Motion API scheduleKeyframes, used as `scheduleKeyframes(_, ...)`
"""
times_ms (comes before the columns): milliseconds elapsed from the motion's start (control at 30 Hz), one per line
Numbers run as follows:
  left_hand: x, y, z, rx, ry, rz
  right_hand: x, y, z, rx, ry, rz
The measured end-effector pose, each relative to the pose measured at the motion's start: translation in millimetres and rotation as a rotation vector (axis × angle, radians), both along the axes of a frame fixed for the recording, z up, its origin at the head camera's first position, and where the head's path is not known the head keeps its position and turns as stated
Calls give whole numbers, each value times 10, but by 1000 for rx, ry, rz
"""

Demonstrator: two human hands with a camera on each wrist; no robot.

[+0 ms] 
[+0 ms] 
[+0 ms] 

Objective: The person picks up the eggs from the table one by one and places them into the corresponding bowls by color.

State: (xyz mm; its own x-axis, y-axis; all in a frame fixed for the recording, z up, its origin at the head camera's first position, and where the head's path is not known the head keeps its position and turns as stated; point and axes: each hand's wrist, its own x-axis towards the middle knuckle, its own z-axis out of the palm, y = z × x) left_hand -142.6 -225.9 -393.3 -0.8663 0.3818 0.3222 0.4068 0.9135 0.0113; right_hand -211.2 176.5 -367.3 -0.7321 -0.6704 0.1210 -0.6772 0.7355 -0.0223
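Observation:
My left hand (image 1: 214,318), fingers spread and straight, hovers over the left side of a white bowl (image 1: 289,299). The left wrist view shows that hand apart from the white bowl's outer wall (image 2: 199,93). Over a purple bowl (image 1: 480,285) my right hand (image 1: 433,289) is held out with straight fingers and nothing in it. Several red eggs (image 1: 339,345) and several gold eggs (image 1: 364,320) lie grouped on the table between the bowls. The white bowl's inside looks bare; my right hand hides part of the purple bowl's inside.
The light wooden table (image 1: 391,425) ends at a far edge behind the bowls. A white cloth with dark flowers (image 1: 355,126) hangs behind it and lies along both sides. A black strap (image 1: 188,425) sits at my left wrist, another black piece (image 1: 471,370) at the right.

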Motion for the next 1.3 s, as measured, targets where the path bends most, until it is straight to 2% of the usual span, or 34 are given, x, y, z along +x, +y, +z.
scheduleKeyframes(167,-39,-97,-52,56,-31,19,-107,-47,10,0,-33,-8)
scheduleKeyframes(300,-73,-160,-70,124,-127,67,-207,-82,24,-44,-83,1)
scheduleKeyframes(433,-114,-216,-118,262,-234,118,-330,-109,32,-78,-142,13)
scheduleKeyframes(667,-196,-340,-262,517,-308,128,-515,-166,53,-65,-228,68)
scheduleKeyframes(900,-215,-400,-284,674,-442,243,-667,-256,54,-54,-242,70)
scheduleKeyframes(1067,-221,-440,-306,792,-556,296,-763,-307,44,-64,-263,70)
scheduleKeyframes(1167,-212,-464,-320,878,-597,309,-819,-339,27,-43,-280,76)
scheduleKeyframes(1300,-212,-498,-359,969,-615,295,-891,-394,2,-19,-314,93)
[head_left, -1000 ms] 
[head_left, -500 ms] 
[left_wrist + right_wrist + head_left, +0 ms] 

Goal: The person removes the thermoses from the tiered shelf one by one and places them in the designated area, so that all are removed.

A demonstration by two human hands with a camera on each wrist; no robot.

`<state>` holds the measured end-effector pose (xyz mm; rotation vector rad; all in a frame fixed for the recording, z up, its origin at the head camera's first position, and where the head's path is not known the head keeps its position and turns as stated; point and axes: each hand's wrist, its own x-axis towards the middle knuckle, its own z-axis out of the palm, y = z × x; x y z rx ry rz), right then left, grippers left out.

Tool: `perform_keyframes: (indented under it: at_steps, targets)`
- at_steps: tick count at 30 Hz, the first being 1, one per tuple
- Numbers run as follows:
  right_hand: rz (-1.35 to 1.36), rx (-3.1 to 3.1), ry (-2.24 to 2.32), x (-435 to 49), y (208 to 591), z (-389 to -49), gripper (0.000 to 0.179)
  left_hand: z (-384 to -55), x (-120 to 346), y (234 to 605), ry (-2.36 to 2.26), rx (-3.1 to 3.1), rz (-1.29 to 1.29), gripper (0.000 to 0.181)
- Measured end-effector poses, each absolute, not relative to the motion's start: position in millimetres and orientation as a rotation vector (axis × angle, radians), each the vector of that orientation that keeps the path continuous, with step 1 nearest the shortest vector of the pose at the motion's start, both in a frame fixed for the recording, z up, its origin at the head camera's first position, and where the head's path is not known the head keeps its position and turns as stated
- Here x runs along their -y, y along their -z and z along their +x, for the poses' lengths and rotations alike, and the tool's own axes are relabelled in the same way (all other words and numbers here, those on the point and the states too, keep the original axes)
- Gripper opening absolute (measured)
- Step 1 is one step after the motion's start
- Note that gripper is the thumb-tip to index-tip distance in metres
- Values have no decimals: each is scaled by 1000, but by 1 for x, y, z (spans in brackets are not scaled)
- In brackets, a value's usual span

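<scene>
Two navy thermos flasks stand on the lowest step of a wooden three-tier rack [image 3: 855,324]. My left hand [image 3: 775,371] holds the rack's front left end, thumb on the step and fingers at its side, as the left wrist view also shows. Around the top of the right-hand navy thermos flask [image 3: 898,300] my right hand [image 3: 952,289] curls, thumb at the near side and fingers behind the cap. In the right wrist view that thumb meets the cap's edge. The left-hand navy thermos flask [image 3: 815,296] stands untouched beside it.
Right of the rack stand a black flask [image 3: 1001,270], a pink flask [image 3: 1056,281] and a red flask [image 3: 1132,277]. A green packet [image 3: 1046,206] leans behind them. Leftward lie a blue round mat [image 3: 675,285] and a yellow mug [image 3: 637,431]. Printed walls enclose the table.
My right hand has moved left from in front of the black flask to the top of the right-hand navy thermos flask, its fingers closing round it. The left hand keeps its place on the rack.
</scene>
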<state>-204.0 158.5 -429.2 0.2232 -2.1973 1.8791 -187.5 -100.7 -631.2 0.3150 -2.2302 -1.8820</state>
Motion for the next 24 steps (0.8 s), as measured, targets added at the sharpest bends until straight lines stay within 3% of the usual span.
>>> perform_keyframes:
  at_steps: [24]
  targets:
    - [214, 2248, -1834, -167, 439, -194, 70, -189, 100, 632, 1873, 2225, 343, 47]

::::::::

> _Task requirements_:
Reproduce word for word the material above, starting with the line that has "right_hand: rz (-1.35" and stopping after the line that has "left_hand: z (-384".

> _Finished task_:
  right_hand: rz (-1.35 to 1.36), rx (-3.1 to 3.1), ry (-2.24 to 2.32), x (-435 to 49), y (208 to 591), z (-389 to -49), gripper (0.000 to 0.179)
  left_hand: z (-384 to -55), x (-120 to 346), y (234 to 605), ry (-2.36 to 2.26), rx (-3.1 to 3.1), rz (-1.29 to 1.29), gripper (0.000 to 0.181)

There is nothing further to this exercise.